Describing the SAP HANA High Availability Features

Objective

After completing this lesson, you will be able to describe the different SAP HANA high availability features

SAP HANA High Availability

Business Example

For your company’s SAP ERP and SAP Business Warehouse (SAP BW) systems, high availability and disaster tolerance are important requirements that need to be built into the landscape architecture.

Your SAP ERP and SAP BW systems are running on the SAP HANA database, which is why you are looking into the native high availability and disaster tolerance features of the SAP HANA database system. You want to learn how to incorporate these features into your company’s landscape architecture.

SAP HANA and High Availability

Events that affect uninterrupted system availability can be divided into schedulable (hardware and software maintenance) and unschedulable events (hardware, software and human error).

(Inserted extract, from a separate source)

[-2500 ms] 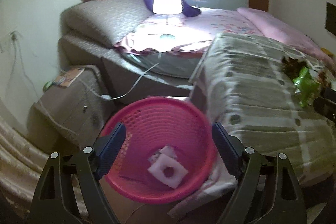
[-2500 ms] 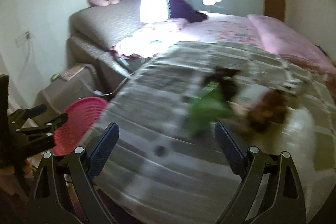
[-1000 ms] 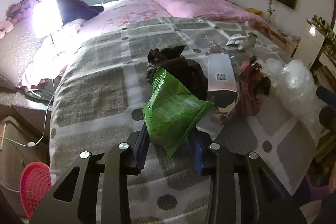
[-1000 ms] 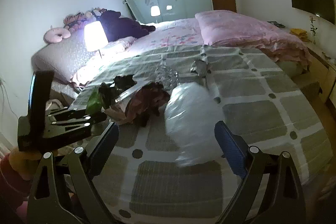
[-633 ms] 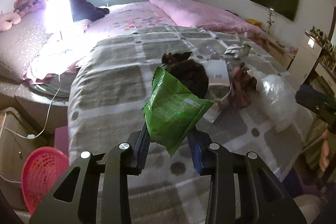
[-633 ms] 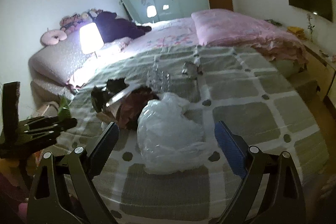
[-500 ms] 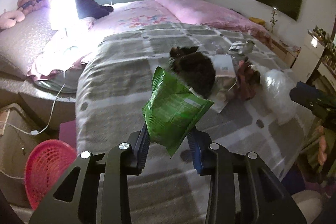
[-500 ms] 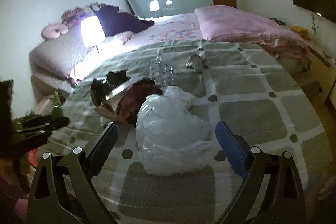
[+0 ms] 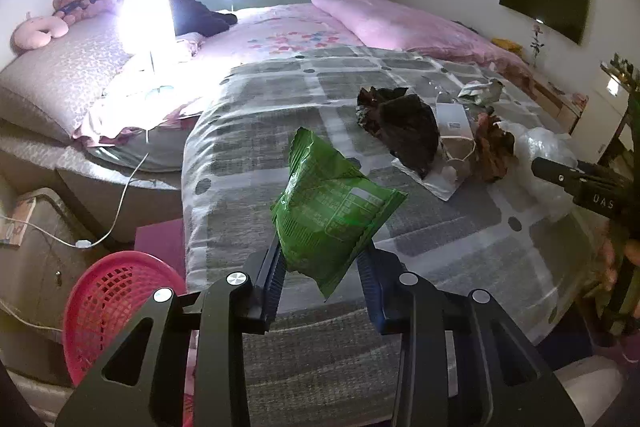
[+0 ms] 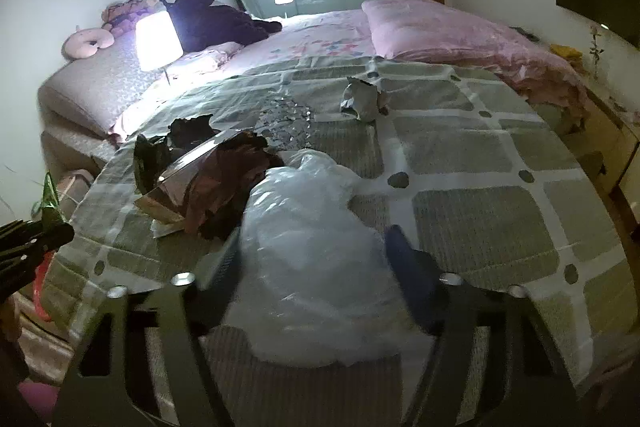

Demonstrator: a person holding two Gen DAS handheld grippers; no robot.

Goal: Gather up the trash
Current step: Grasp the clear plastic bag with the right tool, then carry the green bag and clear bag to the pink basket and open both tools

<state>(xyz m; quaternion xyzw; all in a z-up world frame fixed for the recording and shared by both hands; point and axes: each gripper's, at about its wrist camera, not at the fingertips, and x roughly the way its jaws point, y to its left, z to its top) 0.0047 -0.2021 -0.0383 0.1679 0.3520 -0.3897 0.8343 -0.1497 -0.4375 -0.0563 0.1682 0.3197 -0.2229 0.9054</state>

The SAP HANA database platform is designed with high availability and disaster tolerance in mind. SAP HANA supports a broad range of recovery scenarios, from simple software errors or hardware failures, to disasters that take out an entire site.

What is High Availability?

Availability is usually indicated as a percentage of the operational uptime of a system, measured over the course of a year. For example, if a system is designed to be available 99.99% of the time (sometimes called "four nines"), its downtime per year must be less than 0.01%, or 52 minutes and 56 seconds.

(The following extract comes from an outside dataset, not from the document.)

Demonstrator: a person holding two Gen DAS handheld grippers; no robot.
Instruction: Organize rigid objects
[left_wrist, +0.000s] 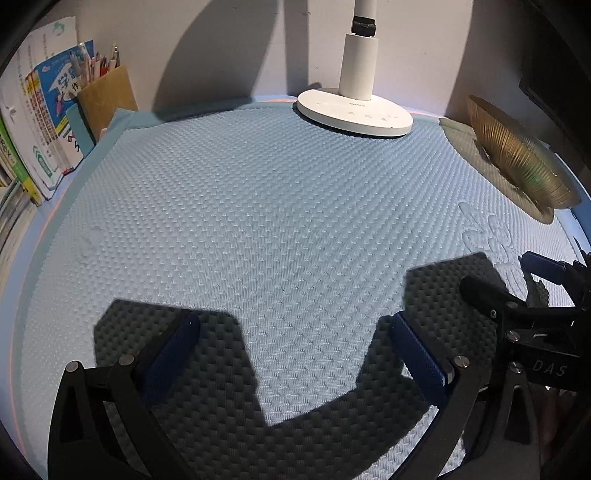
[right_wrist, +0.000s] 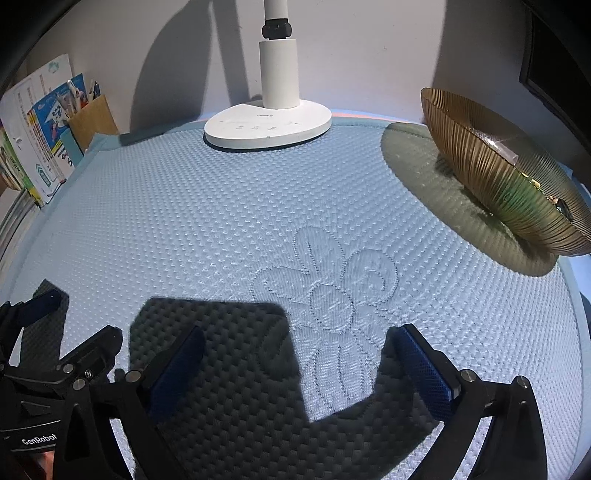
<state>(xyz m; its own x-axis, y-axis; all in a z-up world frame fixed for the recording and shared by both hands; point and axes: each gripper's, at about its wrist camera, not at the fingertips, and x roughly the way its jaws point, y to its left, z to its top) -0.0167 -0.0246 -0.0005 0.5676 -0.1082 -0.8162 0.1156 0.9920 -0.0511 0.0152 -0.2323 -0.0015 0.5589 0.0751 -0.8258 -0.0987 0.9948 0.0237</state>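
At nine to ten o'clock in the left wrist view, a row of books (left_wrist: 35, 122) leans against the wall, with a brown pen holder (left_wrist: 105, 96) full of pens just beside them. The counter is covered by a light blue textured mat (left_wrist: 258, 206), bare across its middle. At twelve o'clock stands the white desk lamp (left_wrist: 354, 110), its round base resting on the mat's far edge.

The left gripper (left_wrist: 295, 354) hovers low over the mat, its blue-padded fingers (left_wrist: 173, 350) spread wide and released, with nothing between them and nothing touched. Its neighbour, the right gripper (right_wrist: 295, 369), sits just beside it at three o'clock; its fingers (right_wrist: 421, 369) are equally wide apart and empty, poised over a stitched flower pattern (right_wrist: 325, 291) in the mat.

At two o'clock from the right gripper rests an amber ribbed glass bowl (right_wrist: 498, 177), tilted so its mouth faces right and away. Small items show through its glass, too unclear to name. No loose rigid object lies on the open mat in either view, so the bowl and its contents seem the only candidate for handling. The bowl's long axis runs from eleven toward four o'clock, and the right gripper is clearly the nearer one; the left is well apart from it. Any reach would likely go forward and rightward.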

That means less than an hour of downtime per year. This can be a very challenging target. To meet such challenging targets, high availability and disaster tolerance should be an integral part of the architectural design, that is, implemented on every layer of the infrastructure.

Downtime is the consequence of outages, which may be planned downtime (such as that for system upgrades or hardware replacements) or caused by unplanned downtime (such as that for software or hardware failures). Unplanned downtime can be triggered by equipment malfunction, software, or network failures, or a major disaster such as a fire, earthquake, a regional power loss, or a construction accident which may decommission the entire data center.

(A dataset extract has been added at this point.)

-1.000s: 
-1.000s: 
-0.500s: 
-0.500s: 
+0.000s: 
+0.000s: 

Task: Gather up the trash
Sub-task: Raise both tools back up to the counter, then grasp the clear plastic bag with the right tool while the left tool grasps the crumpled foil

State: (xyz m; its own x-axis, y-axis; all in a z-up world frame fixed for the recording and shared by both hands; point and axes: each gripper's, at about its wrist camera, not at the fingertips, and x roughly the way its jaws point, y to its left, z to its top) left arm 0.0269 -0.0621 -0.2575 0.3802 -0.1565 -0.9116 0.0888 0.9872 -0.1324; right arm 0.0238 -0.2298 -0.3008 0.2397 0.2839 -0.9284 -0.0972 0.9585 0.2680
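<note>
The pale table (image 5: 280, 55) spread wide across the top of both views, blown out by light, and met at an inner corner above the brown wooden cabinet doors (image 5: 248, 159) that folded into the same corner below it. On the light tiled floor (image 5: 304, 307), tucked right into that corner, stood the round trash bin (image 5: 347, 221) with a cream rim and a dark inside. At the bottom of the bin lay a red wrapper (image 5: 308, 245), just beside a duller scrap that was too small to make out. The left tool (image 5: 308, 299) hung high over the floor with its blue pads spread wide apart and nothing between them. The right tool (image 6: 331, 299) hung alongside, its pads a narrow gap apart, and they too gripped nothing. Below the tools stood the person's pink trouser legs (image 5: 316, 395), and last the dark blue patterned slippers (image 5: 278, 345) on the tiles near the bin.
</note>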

High Availability is a set of techniques, engineering practices, and design principles for business continuity. This is achieved by eliminating single points of failure (fault tolerance), and providing the ability to rapidly resume operations after a system outage with minimal business loss (fault resilience).

Fault Recovery is the process of recovering and resuming normal operations after an outage due to a fault.

Disaster Recovery is the process of recovering operations after an outage due to a prolonged data center or site failure. Preparing for disasters may require backing up data across longer distances, and may thus be more complex and costly.

Recovery - Key Performance Indicators (KPIs)

Customers commonly use two key measures to specify the recovery parameters of a system following an outage, the Recovery Point Objective (RPO) and the Recovery Time Objective (RTO). The RPO and RTO of a system are illustrated in the figure, RPO and RTO.

Two important benchmarks during a recovery are the amount of data that may be lost (the Recovery Point Objective) and the maximum time a recovery may take (the Recovery Time Objective).
  • The RPO is the maximum permissible amount of time during which operational data may be lost without the ability to recover. It is the time between the last backup (data or log) and the crash. Almost every customer tries to achieve an RPO of 0, because the loss of business data is unacceptable.

  • The RTO is the maximum permissible amount of time it takes to recover the system, so that normal operations can resume. Many companies aim for a near-zero RTO, because during the RTO period, normal business is interrupted. Interrupted business leads to loss in revenue, which should be avoided as much as possible.

Eliminating Single Points of Failure

The key to achieving fault tolerance is to eliminate single points of failure by introducing redundancy. SAP HANA hardware vendors deliver several levels of redundancy to avoid outage due to component failure.

Generally speaking, these techniques are transparent to SAP HANA’s operation. Nevertheless, they form a crucial line of defense against avoidable system outage, and therefore greatly contribute to business continuity.

Hardware Redundancy

SAP HANA hardware vendors design multiple layers of redundancy in their hardware components and subsystems. These include redundant and hot-swappable Power Supply Units (PSUs), fans, network interface cards, and enterprise-grade, error-correcting code memory.

These subsystems are designed in such a way that the redundant components can sustain operations of the system even when other components fail.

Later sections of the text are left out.